The Space Shuttle program did ferry up a few other Department of Defense personnel, but none came out of an official program. There was some chatter in the 1980s of increasing an Air Force presence in space. The Air Force went as far as setting up a mission control in Sunnyvale, California. “It would also have been mission control for military astronauts when that was talked about in the Shuttle era,” McDowell says. “It’s located not far from the Lockheed factory which built the spy sats.”

Future Missions

But Trump’s Space Force seems to be an altogether different proposition from any of these programs and other previous military involvement in space, potentially also testing the bounds of the 1967 Space Treaty, which outlines and restricts certain military involvement in space. It also would take away a lot of services performed by the Air Force and give them over to this entirely new branch. That isn’t just spy satellites or other classified activities. That includes things like tracking space junk. It also may not put quite as many boots above the ground as the mental images might confer. (There aren’t, yet, a ton of outlined plans or details for what the Space Force actually entails.)

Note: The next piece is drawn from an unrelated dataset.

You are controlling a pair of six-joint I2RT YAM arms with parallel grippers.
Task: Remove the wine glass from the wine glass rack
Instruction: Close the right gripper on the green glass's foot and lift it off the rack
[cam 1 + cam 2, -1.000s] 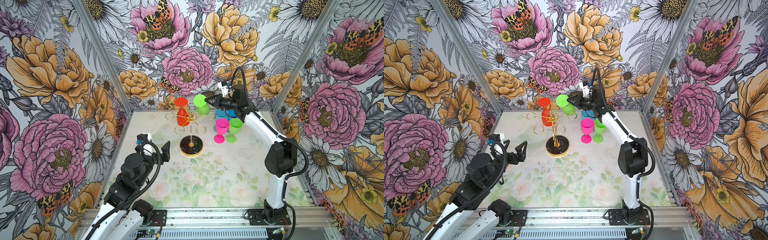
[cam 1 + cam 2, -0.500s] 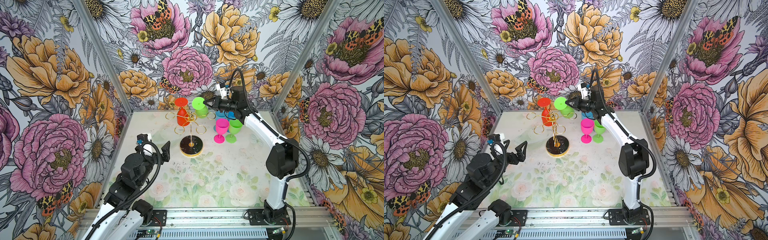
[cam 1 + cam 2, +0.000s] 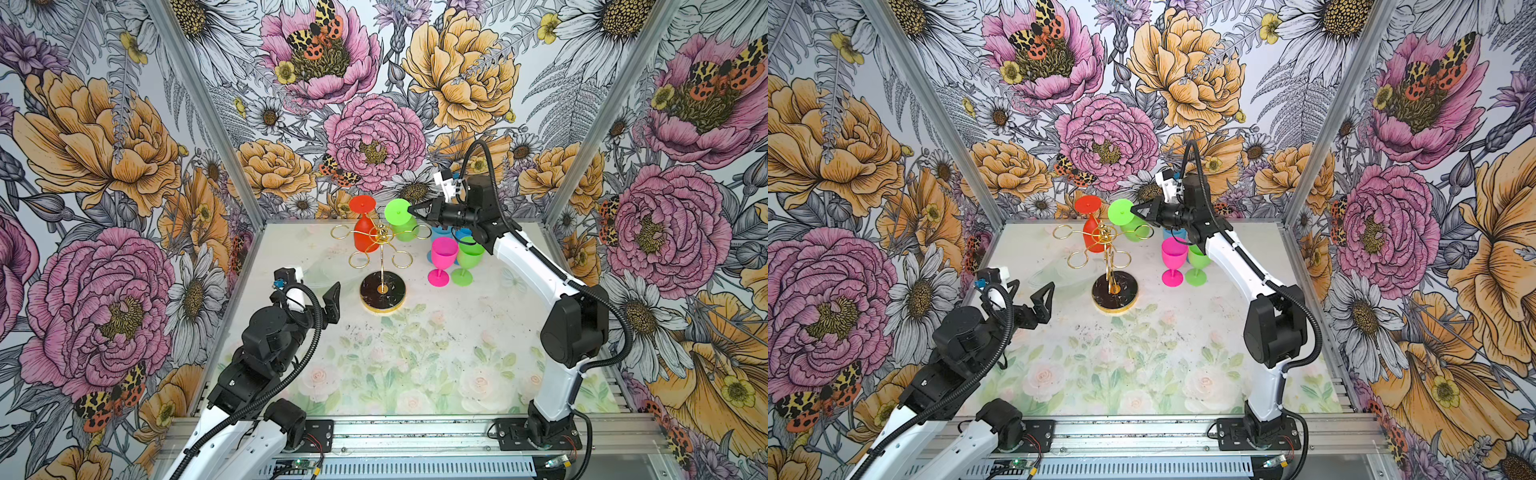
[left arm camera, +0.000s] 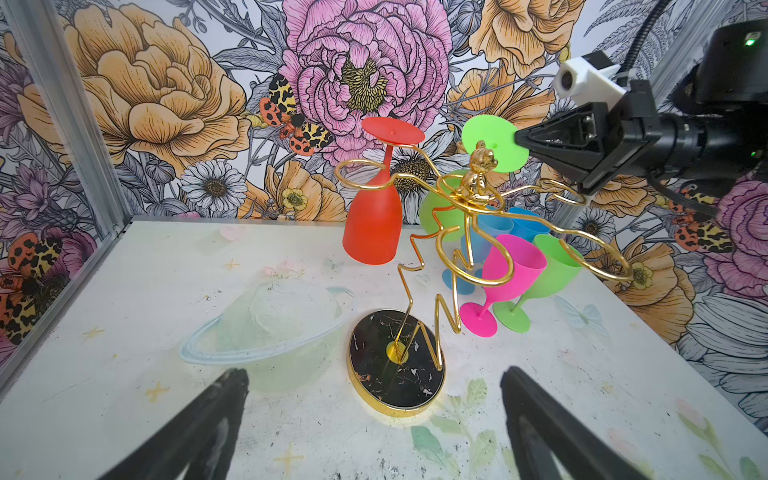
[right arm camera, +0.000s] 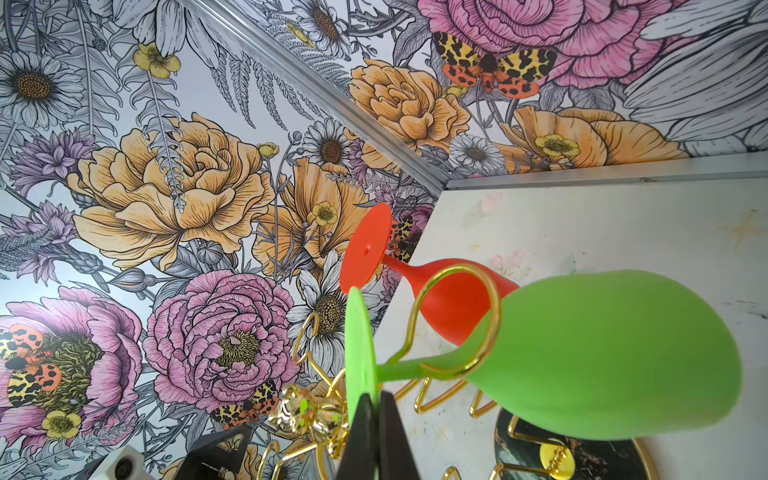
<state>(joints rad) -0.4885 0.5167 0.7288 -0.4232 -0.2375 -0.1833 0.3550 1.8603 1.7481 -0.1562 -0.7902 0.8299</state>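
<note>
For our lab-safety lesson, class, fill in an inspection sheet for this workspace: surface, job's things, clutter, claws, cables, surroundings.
Surface: pale floral table, scuffed with dark specks.
Job's things: gold wine glass rack upright; red glass and hanging green glass upside down in its loops.
Clutter: pink glass, standing green glass and blue glasses upright beside the rack.
Claws: left claw open above the table, apart from the rack; right claw shut on the hanging green glass's foot.
Cables: black hoses looped along both arms.
Surroundings: flowered walls, metal frame posts.
</note>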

“Equating the Space Force idea with military astronauts is quite misleading,” Neufeld says. “Almost all of it would be transferring the USAF space assets, including ground control, satellites in orbit, satellite operations, launch operations (like the 45th Space Wing at the Cape) to a separate service.”

“It will be very disruptive on the Air Force to do this,” he says. “It might also involve transferring some Navy and Army elements. Where the [National Reconnaissance Office] NRO falls in all this, a military space agency jointly staff by DoD and CIA, would be one of the conundrums.”

So even if there aren’t Space Force astronauts up there, there still could be a whole lot of confusion in the course of establishing a Space Force, and a lot of unanswered questions. At some point, perhaps, there will be a more concrete plan as to what it actually looks like—but there’s a history as old as NASA’s spaceflight program to look back to when it comes to a military presence in space. And if Space Force comes to pass, it’s going to upend a lot of historical precedent.